[Assigned task] From the first line of the data through the line containing "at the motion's", return each line exactly.

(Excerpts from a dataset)
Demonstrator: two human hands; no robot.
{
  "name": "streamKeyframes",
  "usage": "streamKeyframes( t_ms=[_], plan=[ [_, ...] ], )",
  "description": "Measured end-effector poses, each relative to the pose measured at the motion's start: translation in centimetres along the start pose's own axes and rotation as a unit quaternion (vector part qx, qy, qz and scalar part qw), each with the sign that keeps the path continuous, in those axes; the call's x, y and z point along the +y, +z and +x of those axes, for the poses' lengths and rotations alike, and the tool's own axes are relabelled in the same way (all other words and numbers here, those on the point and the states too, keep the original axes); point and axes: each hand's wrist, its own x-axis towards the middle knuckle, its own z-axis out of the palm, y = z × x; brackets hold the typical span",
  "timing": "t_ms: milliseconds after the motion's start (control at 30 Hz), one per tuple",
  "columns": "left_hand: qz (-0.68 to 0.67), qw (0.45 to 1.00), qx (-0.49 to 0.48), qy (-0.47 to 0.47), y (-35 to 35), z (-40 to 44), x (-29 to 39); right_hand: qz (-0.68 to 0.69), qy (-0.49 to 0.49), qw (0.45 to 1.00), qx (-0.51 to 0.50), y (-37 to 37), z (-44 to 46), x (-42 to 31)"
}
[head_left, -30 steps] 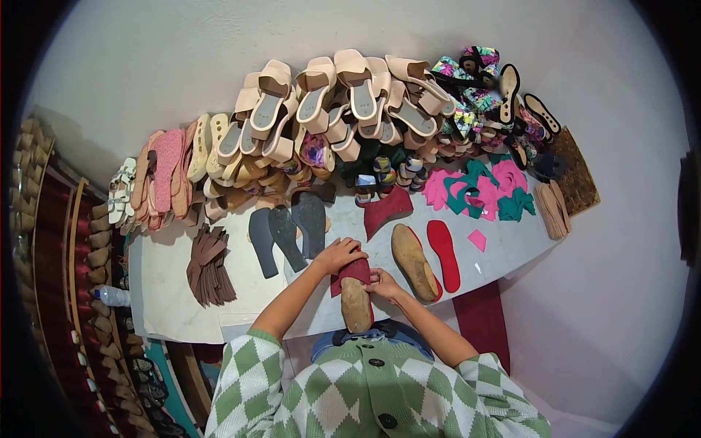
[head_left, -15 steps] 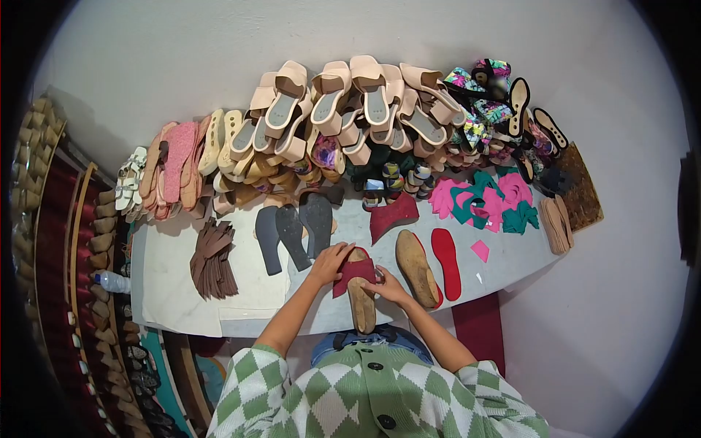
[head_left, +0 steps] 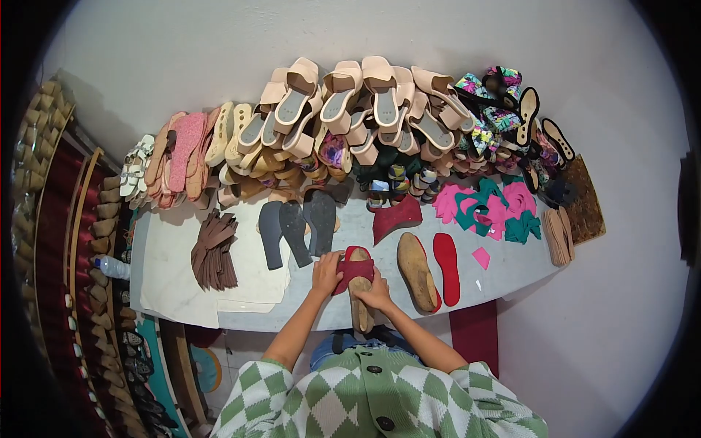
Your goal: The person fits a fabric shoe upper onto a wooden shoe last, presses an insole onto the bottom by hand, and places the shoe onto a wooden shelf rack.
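A wooden shoe last (head_left: 361, 310) lies upright along its length at the table's front edge, its heel end toward my body. Across its front part runs a dark red strap (head_left: 355, 269), with a red sole edge showing around the toe. My left hand (head_left: 328, 273) grips the strap and last from the left side. On the right side, my right hand (head_left: 374, 291) holds the last just below the strap, thumb on top. To the right lie a second last on a red sole (head_left: 416, 271) and a flat red insole (head_left: 447, 269).
Beige heeled sandals (head_left: 339, 91) are piled along the wall. Dark soles (head_left: 293, 232), brown strips (head_left: 214, 252), a red wedge (head_left: 396, 217) and pink and green pieces (head_left: 488, 208) lie on the table (head_left: 270, 320). Shelves of lasts (head_left: 102, 241) stand left.
My left hand has moved from over the toe to the left side of the strap, baring the toe. My right hand has shifted onto the last. The view has turned slightly.
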Motion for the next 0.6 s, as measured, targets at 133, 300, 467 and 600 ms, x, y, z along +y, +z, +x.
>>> streamKeyframes(
  t_ms=[133, 300, 467, 600],
  plan=[
    [-0.092, 0.996, -0.013, 0.002, 1.6, 0.5, -1.8, 0.042, -0.029, 0.999, 0.012, -0.1, 0.0, 0.6],
    [-0.135, 0.985, -0.078, -0.068, 1.9, 1.6, -2.7, 0.052, -0.037, 0.998, 0.014, -0.3, -0.2, 0.8],
    [-0.020, 0.990, -0.138, -0.012, 1.7, 2.8, -3.1, 0.098, -0.073, 0.992, -0.011, -0.8, -0.1, 1.7],
    [-0.073, 0.984, -0.159, 0.016, 1.7, 3.3, -3.8, 0.211, -0.136, 0.967, -0.054, 0.2, 1.7, 4.9]
  ],
)
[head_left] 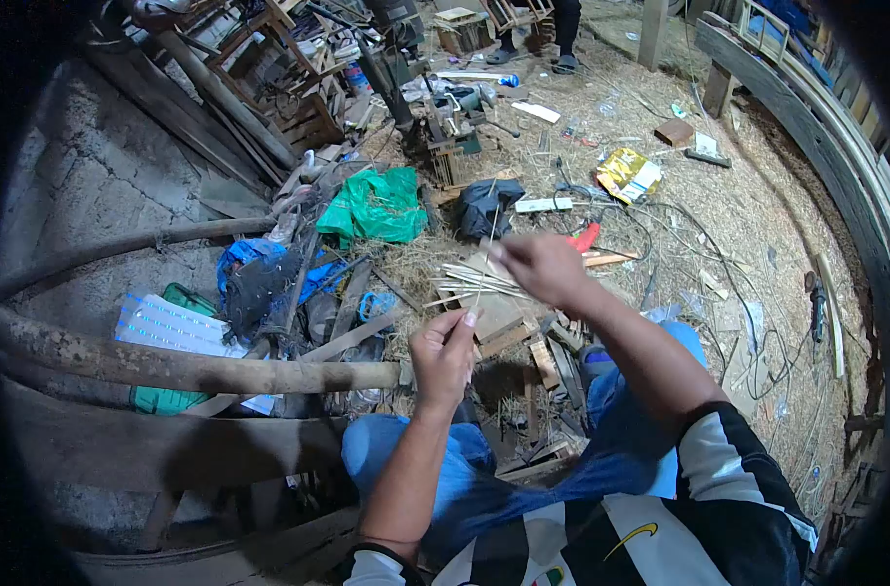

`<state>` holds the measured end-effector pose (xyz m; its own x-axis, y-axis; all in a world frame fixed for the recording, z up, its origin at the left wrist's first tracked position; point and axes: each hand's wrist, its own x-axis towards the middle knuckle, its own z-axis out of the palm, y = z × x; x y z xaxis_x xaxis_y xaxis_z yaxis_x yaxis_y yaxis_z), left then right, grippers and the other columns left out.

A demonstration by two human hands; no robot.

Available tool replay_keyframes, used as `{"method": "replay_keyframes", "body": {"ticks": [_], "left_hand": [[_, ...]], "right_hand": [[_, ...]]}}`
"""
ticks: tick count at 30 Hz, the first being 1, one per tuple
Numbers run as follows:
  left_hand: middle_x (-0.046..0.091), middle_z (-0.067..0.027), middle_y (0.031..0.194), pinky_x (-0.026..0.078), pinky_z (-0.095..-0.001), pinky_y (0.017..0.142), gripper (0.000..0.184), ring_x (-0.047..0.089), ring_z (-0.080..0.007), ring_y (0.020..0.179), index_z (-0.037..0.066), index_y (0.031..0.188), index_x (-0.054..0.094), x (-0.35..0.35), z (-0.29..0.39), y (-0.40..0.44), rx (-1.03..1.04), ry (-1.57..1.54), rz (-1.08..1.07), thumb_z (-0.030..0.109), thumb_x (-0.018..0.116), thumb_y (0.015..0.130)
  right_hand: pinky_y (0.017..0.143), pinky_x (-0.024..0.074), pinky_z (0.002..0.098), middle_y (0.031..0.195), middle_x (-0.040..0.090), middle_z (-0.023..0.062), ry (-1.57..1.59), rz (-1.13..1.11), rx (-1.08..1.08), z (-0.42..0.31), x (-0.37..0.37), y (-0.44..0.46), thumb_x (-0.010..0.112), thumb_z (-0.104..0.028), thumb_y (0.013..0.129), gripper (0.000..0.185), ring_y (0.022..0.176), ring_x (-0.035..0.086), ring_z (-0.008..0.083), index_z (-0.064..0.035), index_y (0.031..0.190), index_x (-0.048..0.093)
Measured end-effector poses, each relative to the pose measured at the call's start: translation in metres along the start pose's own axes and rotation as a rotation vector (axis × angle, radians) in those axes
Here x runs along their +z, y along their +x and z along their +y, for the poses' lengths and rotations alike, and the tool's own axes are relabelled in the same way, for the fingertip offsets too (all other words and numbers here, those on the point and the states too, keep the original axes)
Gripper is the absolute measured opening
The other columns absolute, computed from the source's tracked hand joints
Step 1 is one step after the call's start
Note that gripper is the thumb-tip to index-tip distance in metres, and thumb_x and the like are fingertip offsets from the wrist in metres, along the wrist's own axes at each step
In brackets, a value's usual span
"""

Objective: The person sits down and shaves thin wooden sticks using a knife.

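Observation:
A thin light-coloured strip [479,294] runs upward between my two hands. My left hand [442,354] pinches its lower part between thumb and fingers. Higher and to the right, my right hand [542,266] is closed at the strip, its fingers partly blurred. Below and behind the hands, a bundle of pale thin sticks [464,279] lies on wooden blocks [496,317]. A black plastic bag [488,207] is just beyond my right hand, and a red object [583,236] shows beside that hand.
A green plastic bag [374,205] lies at the left, near a bamboo pole [201,370] crossing the left side. Cables and a gold packet [628,176] lie on the shavings-covered floor at the right. Another person's feet [565,64] show at the top.

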<state>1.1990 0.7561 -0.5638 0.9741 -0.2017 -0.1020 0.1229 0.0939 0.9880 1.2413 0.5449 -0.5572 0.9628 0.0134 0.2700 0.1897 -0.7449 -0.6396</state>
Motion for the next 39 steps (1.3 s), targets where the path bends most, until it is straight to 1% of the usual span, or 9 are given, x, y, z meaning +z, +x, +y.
{"method": "replay_keyframes", "body": {"ticks": [7,9,15,19,22,24,25,30,39], "left_hand": [[0.046,0.0050,0.051,0.029,-0.0223,0.035,0.021,0.036,-0.0030,0.037,-0.005,0.101,0.070,-0.003,0.002,0.003,-0.089,-0.156,-0.064,0.014,0.064,0.096],[0.046,0.0047,0.051,0.029,-0.0223,0.035,0.021,0.036,-0.0031,0.037,-0.006,0.102,0.070,-0.003,-0.001,0.004,-0.088,-0.147,-0.047,0.014,0.064,0.096],[0.046,0.0038,0.051,0.029,-0.0222,0.033,0.019,0.035,-0.0039,0.036,-0.004,0.101,0.070,-0.001,0.003,0.003,-0.070,-0.087,-0.053,0.013,0.064,0.096],[0.047,0.0025,0.052,0.031,-0.0222,0.034,0.018,0.036,-0.0044,0.036,-0.003,0.101,0.070,-0.002,-0.003,0.003,-0.078,-0.070,-0.058,0.013,0.063,0.097],[0.050,0.0013,0.054,0.033,-0.0225,0.034,0.020,0.039,-0.0057,0.037,-0.002,0.102,0.069,-0.002,0.002,0.004,-0.090,-0.122,-0.054,0.016,0.061,0.099],[0.051,0.0005,0.055,0.035,-0.0228,0.035,0.020,0.041,-0.0066,0.037,-0.001,0.103,0.068,0.001,0.003,0.004,-0.096,-0.153,-0.062,0.018,0.060,0.100],[0.053,-0.0007,0.057,0.037,-0.0232,0.036,0.021,0.045,-0.0077,0.039,0.000,0.103,0.066,0.004,0.003,0.005,-0.059,-0.151,-0.069,0.019,0.059,0.100],[0.064,-0.0057,0.066,0.045,-0.0226,0.045,0.021,0.059,-0.0112,0.049,0.001,0.103,0.064,0.009,-0.004,0.003,-0.029,-0.104,-0.151,0.021,0.058,0.101],[0.070,-0.0035,0.093,0.048,-0.0226,0.062,0.025,0.062,-0.0078,0.074,0.001,0.113,0.068,-0.007,-0.003,0.022,0.105,0.036,-0.073,0.019,0.066,0.096]], "right_hand": [[0.057,0.0435,0.0497,0.063,0.058,0.0200,0.048,0.085,-0.158,-0.009,0.008,-0.010,0.050,-0.044,0.101,0.046,0.064,0.060,0.0412,-0.0043,0.080,0.062],[0.057,0.0438,0.0495,0.064,0.059,0.0190,-0.040,0.024,0.101,0.009,0.004,0.002,0.052,-0.043,0.100,0.042,0.064,0.061,0.0401,-0.0060,0.083,0.064],[0.062,0.0480,0.0543,0.073,0.065,0.0188,0.014,-0.001,-0.065,-0.010,0.004,-0.010,0.049,-0.047,0.099,0.043,0.071,0.064,0.0426,-0.0095,0.088,0.068],[0.066,0.0497,0.0497,0.079,0.066,0.0213,-0.025,0.079,0.269,0.039,0.000,0.016,0.046,-0.048,0.101,0.048,0.075,0.066,0.0398,-0.0059,0.094,0.069],[0.057,0.0466,0.0395,0.071,0.065,0.0147,0.330,0.281,0.227,0.045,0.013,0.015,0.050,-0.046,0.101,0.049,0.060,0.061,0.0281,-0.0018,0.090,0.068],[0.048,0.0328,0.0248,0.068,0.056,-0.0015,1.064,0.126,0.377,0.028,0.023,-0.007,0.059,-0.044,0.099,0.043,0.057,0.048,0.0052,-0.0016,0.094,0.068],[0.047,0.0253,0.0198,0.070,0.054,-0.0045,1.065,0.096,0.400,0.008,0.027,-0.015,0.065,-0.040,0.096,0.036,0.055,0.041,0.0007,-0.0045,0.100,0.068],[0.067,0.0441,0.0292,0.072,0.061,0.0003,0.958,-0.031,0.199,-0.032,0.035,-0.033,0.072,-0.026,0.092,0.029,0.073,0.054,0.0070,0.0002,0.083,0.068],[0.064,0.0460,0.0267,0.072,0.061,0.0010,0.891,-0.093,0.117,-0.019,0.017,-0.022,0.067,-0.030,0.097,0.029,0.068,0.057,0.0074,-0.0020,0.087,0.065]]}}
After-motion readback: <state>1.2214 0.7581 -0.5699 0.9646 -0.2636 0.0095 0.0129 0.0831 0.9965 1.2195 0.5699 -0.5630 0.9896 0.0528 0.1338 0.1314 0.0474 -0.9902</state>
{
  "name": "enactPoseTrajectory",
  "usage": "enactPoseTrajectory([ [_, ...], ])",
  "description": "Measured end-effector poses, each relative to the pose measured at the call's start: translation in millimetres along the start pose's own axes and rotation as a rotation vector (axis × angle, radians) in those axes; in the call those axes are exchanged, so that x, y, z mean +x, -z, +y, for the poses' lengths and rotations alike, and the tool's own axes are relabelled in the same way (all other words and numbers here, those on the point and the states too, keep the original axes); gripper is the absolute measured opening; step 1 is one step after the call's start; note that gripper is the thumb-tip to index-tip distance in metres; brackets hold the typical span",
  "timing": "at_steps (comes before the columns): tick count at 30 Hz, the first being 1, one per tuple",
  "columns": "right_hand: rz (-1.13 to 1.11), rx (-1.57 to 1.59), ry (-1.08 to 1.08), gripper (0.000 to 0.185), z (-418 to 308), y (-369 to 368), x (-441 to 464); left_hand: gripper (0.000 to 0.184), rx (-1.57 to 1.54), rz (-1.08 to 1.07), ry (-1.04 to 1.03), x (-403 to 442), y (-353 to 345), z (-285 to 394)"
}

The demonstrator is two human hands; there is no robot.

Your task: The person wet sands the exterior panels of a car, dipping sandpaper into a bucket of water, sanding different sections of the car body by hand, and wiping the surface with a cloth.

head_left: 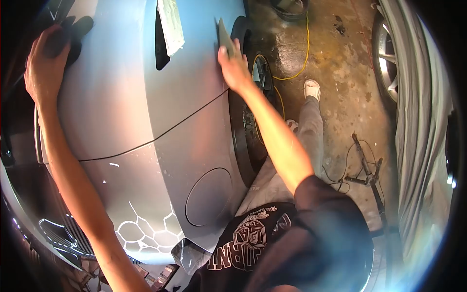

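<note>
A grey car body panel [116, 107] with a dark seam, a round fuel flap [209, 196] and a white hexagon pattern fills the left and middle. At the upper left, my left hand [44, 68] is closed by the panel's edge around a dark, rounded thing I cannot make out. My right hand [235, 67] pinches a flat grey-green piece [224, 38] against the panel, just above the wheel arch. Between the hands, a pale masking strip [171, 27] hangs beside a dark opening.
Below my right hand is a wheel [250, 126]. A yellow cord [307, 46] crosses the stained floor [340, 73] near my sandalled foot [312, 89]. At the right are a black stand [368, 176], another wheel [386, 57] and a draped grey cover [418, 126].
</note>
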State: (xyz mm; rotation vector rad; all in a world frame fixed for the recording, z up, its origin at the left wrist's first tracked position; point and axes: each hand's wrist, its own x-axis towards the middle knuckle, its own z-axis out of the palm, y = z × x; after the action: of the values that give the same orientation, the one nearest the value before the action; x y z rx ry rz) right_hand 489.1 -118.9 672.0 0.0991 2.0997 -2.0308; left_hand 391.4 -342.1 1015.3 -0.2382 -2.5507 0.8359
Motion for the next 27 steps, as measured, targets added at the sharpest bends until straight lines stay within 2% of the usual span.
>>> enactPoseTrajectory([
  [2, -0.012, 0.031, 0.030, 0.064, 2, -3, -19, 0.037, -0.001, -0.011, 0.011, 0, 4, 3],
  [4, -0.086, 0.076, 0.057, 0.065, -11, -3, -95, 0.037, -0.022, -0.021, 0.026, -2, 1, 3],
  [5, -0.177, 0.055, 0.005, 0.066, -18, -1, -124, 0.036, -0.032, -0.013, 0.008, -3, -3, -4],
  [6, -0.178, -0.004, 0.053, 0.066, -8, -6, -124, 0.036, -0.038, -0.006, -0.007, -3, -5, -8],
  [8, -0.057, -0.029, 0.083, 0.065, 6, -10, -61, 0.037, -0.034, -0.022, -0.001, -2, -2, -4],
  [10, -0.034, 0.009, -0.064, 0.061, -4, 9, 14, 0.038, -0.031, -0.027, 0.013, -3, 0, -1],
  [12, -0.069, 0.061, -0.130, 0.064, -18, 12, 9, 0.038, -0.034, -0.010, -0.016, 0, -1, -2],
  [14, -0.076, 0.059, 0.069, 0.066, -8, -5, -64, 0.038, -0.038, -0.024, -0.013, 0, -1, -3],
  [16, -0.218, 0.029, 0.060, 0.067, -24, -1, -131, 0.038, -0.062, -0.050, 0.005, 1, 1, 1],
  [17, -0.165, -0.087, 0.100, 0.067, -14, -4, -126, 0.038, -0.057, -0.050, 0.014, 1, 2, 2],
  [20, -0.040, -0.023, -0.027, 0.065, 3, 2, -12, 0.038, -0.011, -0.009, -0.011, -2, 3, 3],
  [22, -0.080, 0.006, -0.105, 0.062, -13, 16, 9, 0.037, -0.006, -0.040, -0.022, 0, 4, 5],
  [24, -0.068, -0.063, 0.066, 0.063, -4, 0, -48, 0.035, -0.041, -0.017, -0.026, 4, 5, 8],
  [26, -0.193, -0.083, 0.111, 0.061, -24, 2, -127, 0.034, -0.064, -0.028, -0.009, -2, 5, 7],
  [27, -0.211, -0.091, 0.138, 0.061, -23, 3, -130, 0.034, -0.060, -0.021, -0.017, 0, 4, 7],
])
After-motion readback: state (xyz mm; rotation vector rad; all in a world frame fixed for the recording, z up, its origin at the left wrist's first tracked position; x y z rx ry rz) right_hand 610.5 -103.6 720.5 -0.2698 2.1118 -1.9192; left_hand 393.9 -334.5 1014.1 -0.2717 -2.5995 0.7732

[Problem solution]
Demonstrator: two human hands; no robot.
{
  "name": "streamKeyframes",
  "usage": "streamKeyframes( t_ms=[_], plan=[ [_, ...] ], )",
  "description": "Measured end-effector poses, each relative to the pose measured at the motion's start: translation in centimetres along the start pose's own axes and rotation as a unit quaternion (vector part qx, qy, qz and scalar part qw), each with the sign that keeps the path continuous, in those axes; the call's x, y and z point along the +y, +z and +x of those axes, for the poses' lengths and rotations alike, and the tool's own axes are relabelled in the same way (all other words and numbers here, those on the point and the states too, keep the original axes); point and axes: each hand's wrist, its own x-axis towards the middle knuckle, its own z-axis out of the palm, y = z × x; brackets hold the typical span",

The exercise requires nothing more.